A psychiatrist who has observed a Norwegian far-right extremist who killed 77 people in 2011 and is seeking an early release from prison said Wednesday that Anders Behring Breivik “has the same diagnosis that he has had all along.”
Breivik is serving Norway’s maximum 21-year sentence for setting off a bomb in Oslo’s government district and carrying out a shooting massacre at a summer camp for left-wing youth activists. Under Norwegian law, he was eligible for his first parole hearing after 10 years.
The hearing started Tuesday at the high-security prison in Skien, south of Oslo. Psychiatrist Randi Rosenqvist said Wednesday that Breivik, 42, “has not changed (the) risk for future acts of violence compared to the way he was” when she first assessed him in 2012.
“He is not consistent, and you cannot trust him,” Rosenqvist said while appearing as a witness for the prosecution. Speaking of Breivik’s behaviour since the massacre, she said that he “changes tactics according to what he finds appropriate.”
“He still has narcissistic traits. He still tends to construct scenarios. It is not psychotic, but he could in several contexts live out his fables in reality,” the psychiatrist said.

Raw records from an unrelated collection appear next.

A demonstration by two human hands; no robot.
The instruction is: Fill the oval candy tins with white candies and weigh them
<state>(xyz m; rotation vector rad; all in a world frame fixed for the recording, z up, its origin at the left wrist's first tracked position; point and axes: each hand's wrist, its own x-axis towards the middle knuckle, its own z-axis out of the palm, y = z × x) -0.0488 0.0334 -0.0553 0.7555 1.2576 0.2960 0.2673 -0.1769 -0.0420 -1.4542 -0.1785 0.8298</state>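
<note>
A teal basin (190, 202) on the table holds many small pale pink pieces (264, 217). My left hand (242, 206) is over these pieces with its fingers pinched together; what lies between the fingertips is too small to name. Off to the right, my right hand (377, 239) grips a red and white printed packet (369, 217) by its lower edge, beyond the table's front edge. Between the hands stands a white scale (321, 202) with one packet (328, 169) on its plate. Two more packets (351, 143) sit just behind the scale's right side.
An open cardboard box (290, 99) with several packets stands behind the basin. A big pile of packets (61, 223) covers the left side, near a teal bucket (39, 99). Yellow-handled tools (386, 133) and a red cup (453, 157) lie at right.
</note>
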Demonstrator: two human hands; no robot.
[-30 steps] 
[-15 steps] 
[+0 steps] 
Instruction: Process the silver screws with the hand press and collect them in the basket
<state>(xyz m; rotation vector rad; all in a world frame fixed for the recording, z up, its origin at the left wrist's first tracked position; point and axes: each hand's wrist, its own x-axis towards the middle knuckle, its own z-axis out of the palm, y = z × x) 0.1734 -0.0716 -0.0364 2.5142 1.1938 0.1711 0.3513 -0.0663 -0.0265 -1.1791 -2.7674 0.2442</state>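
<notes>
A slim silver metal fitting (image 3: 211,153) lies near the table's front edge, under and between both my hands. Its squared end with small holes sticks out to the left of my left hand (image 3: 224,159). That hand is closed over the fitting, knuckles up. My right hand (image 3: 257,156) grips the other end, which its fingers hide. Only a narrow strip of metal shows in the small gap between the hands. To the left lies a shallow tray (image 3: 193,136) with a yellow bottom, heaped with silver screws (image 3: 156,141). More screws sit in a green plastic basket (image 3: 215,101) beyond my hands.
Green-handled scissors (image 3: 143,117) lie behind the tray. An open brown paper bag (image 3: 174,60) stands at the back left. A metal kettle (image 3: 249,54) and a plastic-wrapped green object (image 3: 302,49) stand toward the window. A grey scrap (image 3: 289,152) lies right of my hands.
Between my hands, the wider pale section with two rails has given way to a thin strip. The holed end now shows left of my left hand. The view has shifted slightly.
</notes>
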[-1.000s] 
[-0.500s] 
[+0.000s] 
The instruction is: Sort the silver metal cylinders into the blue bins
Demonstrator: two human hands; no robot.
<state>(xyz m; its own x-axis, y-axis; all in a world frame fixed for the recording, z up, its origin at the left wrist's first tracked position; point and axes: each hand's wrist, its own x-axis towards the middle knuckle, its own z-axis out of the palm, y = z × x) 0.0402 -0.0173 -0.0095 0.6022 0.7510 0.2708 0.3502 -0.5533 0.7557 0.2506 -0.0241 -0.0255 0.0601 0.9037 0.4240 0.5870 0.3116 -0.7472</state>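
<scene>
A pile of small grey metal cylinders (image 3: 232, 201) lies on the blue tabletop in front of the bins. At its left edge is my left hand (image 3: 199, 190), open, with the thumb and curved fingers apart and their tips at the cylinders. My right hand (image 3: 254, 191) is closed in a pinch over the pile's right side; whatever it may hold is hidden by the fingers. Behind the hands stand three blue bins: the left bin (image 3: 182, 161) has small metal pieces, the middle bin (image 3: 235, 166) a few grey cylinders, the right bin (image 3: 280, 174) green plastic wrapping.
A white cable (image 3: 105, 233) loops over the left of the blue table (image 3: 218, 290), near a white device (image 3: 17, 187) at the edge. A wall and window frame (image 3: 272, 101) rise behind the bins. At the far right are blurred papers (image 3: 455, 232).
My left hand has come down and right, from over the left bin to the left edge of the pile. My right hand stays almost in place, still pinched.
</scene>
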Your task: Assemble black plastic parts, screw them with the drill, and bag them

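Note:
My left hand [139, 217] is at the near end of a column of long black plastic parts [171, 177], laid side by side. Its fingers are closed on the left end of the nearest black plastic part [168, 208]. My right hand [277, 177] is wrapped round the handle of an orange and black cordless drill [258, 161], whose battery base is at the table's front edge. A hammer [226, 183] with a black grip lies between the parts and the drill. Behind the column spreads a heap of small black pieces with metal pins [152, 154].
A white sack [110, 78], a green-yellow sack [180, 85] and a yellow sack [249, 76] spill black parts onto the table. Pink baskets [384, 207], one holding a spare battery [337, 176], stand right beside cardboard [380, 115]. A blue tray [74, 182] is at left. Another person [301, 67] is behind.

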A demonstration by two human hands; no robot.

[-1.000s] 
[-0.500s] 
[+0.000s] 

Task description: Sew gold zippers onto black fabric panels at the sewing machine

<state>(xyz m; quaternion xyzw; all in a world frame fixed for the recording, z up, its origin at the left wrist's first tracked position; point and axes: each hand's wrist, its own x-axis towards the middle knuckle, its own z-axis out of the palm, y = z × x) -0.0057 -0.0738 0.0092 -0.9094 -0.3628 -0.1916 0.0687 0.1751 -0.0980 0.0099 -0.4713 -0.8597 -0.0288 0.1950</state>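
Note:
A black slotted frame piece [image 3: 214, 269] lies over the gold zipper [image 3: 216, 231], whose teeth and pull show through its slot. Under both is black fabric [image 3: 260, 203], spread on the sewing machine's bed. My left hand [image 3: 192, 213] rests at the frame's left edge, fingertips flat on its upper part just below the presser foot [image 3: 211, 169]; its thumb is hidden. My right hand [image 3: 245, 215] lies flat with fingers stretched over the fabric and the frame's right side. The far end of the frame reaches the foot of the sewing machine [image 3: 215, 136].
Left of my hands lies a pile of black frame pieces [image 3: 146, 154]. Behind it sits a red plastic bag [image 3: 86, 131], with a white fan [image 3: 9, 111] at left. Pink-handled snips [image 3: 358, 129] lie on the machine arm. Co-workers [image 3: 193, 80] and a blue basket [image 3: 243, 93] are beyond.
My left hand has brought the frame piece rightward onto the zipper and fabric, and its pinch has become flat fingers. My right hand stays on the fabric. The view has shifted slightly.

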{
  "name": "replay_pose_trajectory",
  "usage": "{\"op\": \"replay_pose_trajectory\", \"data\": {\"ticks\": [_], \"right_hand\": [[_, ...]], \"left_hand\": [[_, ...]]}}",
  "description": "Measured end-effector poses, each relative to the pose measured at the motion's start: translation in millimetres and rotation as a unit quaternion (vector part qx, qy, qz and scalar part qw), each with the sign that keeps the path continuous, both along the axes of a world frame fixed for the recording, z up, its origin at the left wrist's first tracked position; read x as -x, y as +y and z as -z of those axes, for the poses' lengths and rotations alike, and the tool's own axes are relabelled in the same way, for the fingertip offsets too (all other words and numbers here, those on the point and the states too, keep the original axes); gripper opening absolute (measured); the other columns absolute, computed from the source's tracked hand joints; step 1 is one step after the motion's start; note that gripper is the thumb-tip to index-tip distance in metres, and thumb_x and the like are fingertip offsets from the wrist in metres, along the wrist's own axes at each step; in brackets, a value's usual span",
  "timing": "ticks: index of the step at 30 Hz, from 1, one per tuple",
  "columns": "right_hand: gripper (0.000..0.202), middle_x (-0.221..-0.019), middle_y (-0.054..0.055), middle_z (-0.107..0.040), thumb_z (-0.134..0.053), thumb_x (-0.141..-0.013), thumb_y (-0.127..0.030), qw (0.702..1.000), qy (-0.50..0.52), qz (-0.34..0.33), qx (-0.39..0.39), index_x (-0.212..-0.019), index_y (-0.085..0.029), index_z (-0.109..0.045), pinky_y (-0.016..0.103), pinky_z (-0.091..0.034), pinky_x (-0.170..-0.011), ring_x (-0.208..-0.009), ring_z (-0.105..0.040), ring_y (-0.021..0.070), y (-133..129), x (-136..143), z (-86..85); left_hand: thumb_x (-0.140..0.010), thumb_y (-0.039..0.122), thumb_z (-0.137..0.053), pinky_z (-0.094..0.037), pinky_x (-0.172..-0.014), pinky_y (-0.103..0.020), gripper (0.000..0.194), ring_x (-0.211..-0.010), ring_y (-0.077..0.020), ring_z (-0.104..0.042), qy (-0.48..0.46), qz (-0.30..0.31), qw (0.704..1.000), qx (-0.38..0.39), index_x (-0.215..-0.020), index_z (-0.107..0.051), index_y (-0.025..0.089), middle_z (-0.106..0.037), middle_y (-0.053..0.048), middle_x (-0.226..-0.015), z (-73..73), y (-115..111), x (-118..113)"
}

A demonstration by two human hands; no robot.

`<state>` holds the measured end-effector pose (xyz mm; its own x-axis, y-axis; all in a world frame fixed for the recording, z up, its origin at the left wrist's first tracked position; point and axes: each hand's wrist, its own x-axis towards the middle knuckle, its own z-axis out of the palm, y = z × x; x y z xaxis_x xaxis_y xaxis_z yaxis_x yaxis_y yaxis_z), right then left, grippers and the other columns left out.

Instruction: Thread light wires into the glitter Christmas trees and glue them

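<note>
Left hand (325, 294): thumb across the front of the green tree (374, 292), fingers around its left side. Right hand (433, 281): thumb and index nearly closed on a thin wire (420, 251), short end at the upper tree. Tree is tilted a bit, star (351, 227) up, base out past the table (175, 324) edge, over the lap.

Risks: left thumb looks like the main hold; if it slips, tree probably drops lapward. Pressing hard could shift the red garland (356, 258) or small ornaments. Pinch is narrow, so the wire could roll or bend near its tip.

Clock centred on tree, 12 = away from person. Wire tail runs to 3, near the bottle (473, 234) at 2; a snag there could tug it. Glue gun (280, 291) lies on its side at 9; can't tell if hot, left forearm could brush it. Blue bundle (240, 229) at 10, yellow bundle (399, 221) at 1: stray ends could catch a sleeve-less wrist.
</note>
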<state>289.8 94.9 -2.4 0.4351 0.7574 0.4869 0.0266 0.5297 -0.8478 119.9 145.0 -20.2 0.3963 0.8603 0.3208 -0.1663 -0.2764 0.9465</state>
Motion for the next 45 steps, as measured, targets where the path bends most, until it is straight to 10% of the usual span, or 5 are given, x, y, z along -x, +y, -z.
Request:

Though experts agree Breivik is highly unlikely to be released, authorities have insisted he has the same rights as any other prisoner, arguing that treating him differently would undermine the principles that underpin Norwegian society, including the rule of law and freedom of speech.
Breivik has made full use of his rights at the three-day hearing despite being held in isolation with three cells at his disposal. He said Tuesday that he had renounced violence even as he professed white supremacist views and flashed Nazi salutes.
“They give everyone a chance. Why cannot I also get a chance?” Breivik said Wednesday while questioning from his lawyer, ystein Storrvik.
“I’ve been crushed into atoms for the last 10 years. I have changed so much that it is not possible to change anymore,” Breivik said.
Emily Krokann, a jurist with the Norwegian Correctional Service who works at the prison where Breivik is held, said Skien prison authorities believe “that there is an imminent danger that he will again commit serious crimes for which he has been convicted if he is released at the present time.”
“There is an imminent danger of violence or terror if released. The conditions are not enough to safeguard social protection,” Krokann said.